Perguntas frequentes
- O câmbio de 9 marchas do Jeep Compass é mesmo um problema?
- Sim, o ZF 9HP que equipa a 1ª geração tem histórico documentado de solavancos e comportamento irregular, principalmente nas primeiras versões de software. A Jeep lançou atualizações ao longo dos anos para minimizar o problema, mas unidades que não passaram pela rede autorizada podem estar com o software desatualizado. Isso não inviabiliza a compra, mas eleva muito o nível de atenção no test drive e na análise do histórico de manutenção.
- Qual geração do Compass é mais segura para comprar usado?
- A 2ª geração (2022 em diante), com motor 1.3 turbo e câmbio de 6 marchas, é tecnicamente mais moderna e resolve boa parte dos problemas crônicos do câmbio ZF de 9 marchas. O ponto de atenção migra para o consumo de óleo do 1.3 turbo em alguns lotes. Como ela ainda é mais nova e cara no mercado de seminovos, a relação custo-benefício muda: você paga mais pelo risco menor. Já a 1ª geração bem cuidada e com histórico limpo ainda é uma boa compra, desde que a inspeção do câmbio seja rigorosa.
- Quanto custa a manutenção do Jeep Compass usado?
- O Compass tem custo de manutenção acima da média do segmento. Uma revisão completa na rede autorizada pode custar entre R$ 1.500 e R$ 3.500, dependendo dos itens. Um reparo de câmbio ZF 9AT, quando necessário, pode chegar a R$ 8.000 ou mais. O motor 2.0 flex da 1ª geração é mais simples e barato de manter que o 2.0 turbodiesel ou o 1.3 turbo da 2ª geração. Antes de comprar, pesquise a disponibilidade de peças na sua região.
- O Jeep Compass 2.0 flex é melhor que o 1.3 turbo?
- Depende do perfil de uso. O 2.0 flex de 166 cv da 1ª geração é um motor mais simples, conhecido e com peças mais acessíveis. O problema não é o motor, é o câmbio automático de 9 marchas que o acompanha nas versões topo. O 1.3 turbo da 2ª geração entrega mais potência (185 ou 240 cv) com consumo menor, mas tem a questão do consumo de óleo em alguns lotes e peças mais caras. Para quem roda muito em cidade, o 1.3 da 2ª geração é mais eficiente. Para quem quer manutenção mais barata e simples, o 2.0 flex com câmbio de 6 marchas da 1ª geração (versões de entrada) é uma escolha mais tranquila.
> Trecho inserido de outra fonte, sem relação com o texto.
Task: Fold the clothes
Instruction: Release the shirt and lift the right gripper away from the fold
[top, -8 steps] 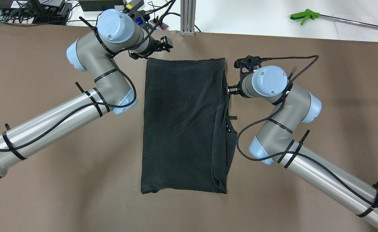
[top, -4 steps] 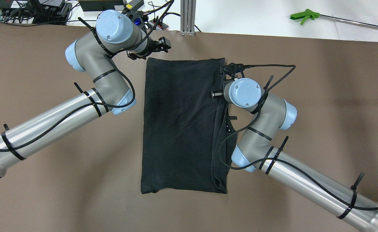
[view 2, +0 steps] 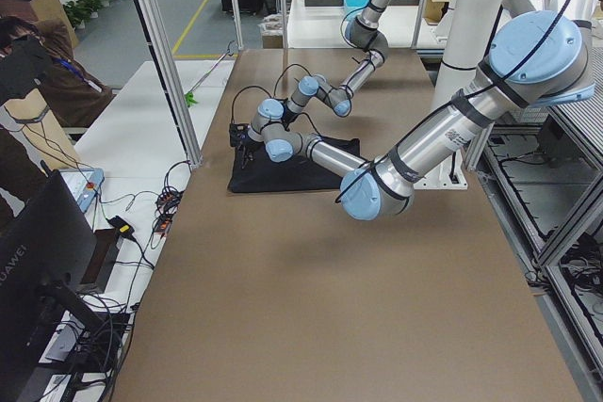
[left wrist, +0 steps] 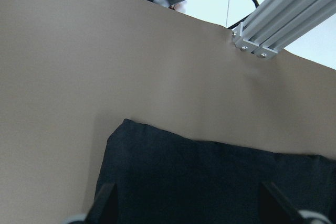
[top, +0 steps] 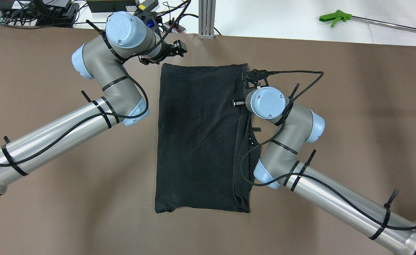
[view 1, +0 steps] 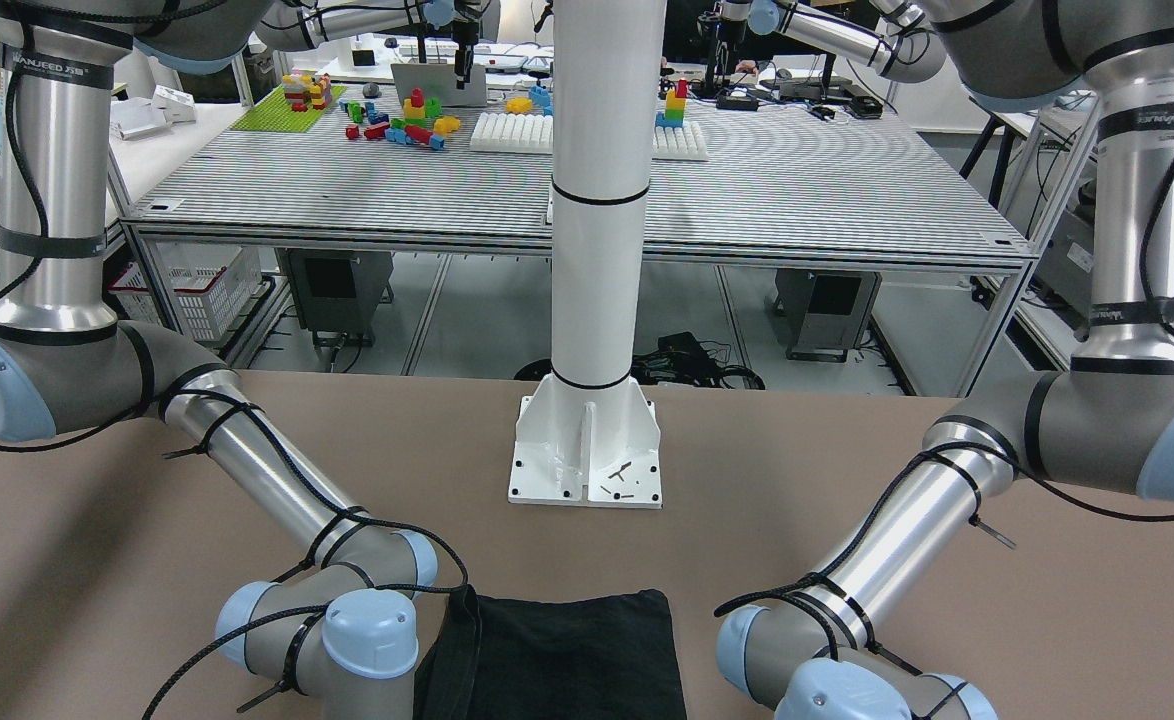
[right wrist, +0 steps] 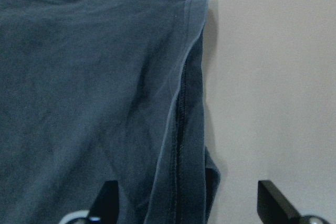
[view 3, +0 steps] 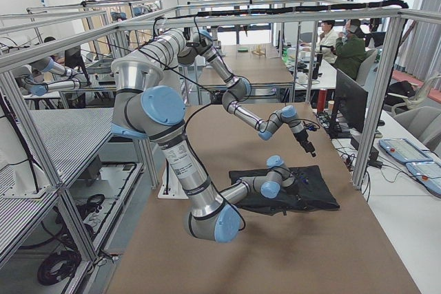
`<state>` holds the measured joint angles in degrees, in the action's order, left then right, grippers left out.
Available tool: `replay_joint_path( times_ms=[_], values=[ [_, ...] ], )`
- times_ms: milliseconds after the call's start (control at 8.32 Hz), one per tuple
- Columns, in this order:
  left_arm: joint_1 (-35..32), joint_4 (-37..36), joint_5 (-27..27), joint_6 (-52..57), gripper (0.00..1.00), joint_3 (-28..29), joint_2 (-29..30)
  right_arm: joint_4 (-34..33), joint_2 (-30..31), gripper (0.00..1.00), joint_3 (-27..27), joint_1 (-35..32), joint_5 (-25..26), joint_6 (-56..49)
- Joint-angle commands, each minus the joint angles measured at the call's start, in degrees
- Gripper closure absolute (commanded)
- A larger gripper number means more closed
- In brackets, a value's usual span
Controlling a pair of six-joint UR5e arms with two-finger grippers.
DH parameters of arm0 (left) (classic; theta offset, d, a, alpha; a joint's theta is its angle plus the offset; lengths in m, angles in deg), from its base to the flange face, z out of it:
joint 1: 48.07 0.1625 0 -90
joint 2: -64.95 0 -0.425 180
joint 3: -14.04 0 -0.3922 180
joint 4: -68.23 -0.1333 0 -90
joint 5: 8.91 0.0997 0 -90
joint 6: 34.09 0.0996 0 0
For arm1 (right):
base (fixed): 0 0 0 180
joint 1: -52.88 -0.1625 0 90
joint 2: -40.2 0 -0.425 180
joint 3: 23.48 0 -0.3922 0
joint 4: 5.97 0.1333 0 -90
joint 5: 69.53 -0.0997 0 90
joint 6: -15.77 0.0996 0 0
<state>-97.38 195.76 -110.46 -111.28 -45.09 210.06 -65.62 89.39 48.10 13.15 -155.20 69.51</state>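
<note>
The black clothes (top: 197, 138) lie flat on the brown table as a long folded rectangle, with a hemmed flap doubled along the right side (top: 243, 156). My left gripper (top: 163, 56) is open and empty, just above the table at the far left corner; its view shows that corner (left wrist: 126, 124) between the spread fingers. My right gripper (top: 243, 102) is open, pointing down over the right hemmed edge near the far right corner, mostly hidden under its wrist. Its view shows the hem (right wrist: 181, 103) between the fingers. The near end of the cloth shows in the front view (view 1: 557, 650).
The white pillar base (view 1: 587, 455) stands behind the cloth's near end. An aluminium post (top: 207, 17), cables and a power strip (top: 52, 9) and a green-handled tool (top: 335, 17) lie beyond the far table edge. An operator (view 2: 28, 72) stands off the table.
My right arm has swung left from beside the cloth to over its right hemmed edge, then nearly stopped. My left arm has shifted only slightly. The cloth has not moved.
</note>
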Motion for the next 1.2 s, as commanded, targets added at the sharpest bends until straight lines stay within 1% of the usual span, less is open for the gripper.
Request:
replay_joint_path(
  times_ms=[0,240,360,481,601,721,841,961,1081],
  values=[
    [0.1,0.0,0.1,-0.1,0.05,0.1,0.0,0.8,0.6,0.07,-0.4,-0.1,0.3,-1.0],
    [0.2,0.1,0.2,0.0,0.05,0.1,0.0,5.5,3.6,0.07,-0.3,-0.8,0.3,-2.0],
    [0.3,0.1,0.2,0.0,0.05,0.1,0.0,6.2,4.6,0.07,-0.1,-1.7,-0.1,-5.0],
    [0.4,0.1,0.2,-0.1,0.05,0.1,0.0,6.6,6.6,0.07,1.0,-4.5,-3.1,-7.2],
    [0.6,0.1,0.2,-0.1,0.05,0.1,0.0,6.6,8.2,0.07,2.4,-8.5,-10.8,-9.2],
    [0.7,0.1,0.2,-0.1,0.05,0.0,0.0,6.0,9.2,0.07,4.8,-9.9,-15.1,-9.4],
    [0.7,0.1,0.2,-0.1,0.05,0.0,0.0,4.1,9.1,0.07,7.2,-10.0,-16.7,-8.7],
    [0.7,0.1,0.2,-0.1,0.05,0.0,0.0,-0.5,7.9,0.06,10.2,-9.8,-16.8,-7.7],
    [0.6,0.1,0.2,-0.1,0.05,0.0,0.1,-3.6,7.3,0.06,12.9,-9.2,-16.8,-4.1]
  ],
)
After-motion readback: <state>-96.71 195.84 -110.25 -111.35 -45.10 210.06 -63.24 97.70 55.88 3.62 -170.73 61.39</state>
- Vale levar um mecânico para avaliar o Compass usado?
- Vale e é praticamente obrigatório nesse modelo, especialmente na 1ª geração. Um especialista com scanner consegue ler os módulos do câmbio, verificar o histórico de erros e identificar se há falhas guardadas que o vendedor apagou antes da visita. Uma avaliação no elevador revela vazamentos, estado da suspensão e condição geral que um test drive de 10 minutos nunca vai mostrar. O custo de uma vistoria cautelar é irrelevante comparado ao custo de um câmbio ZF com defeito.
Este guia orienta a inspeção, mas não substitui uma vistoria cautelar e uma avaliação mecânica presencial antes da compra.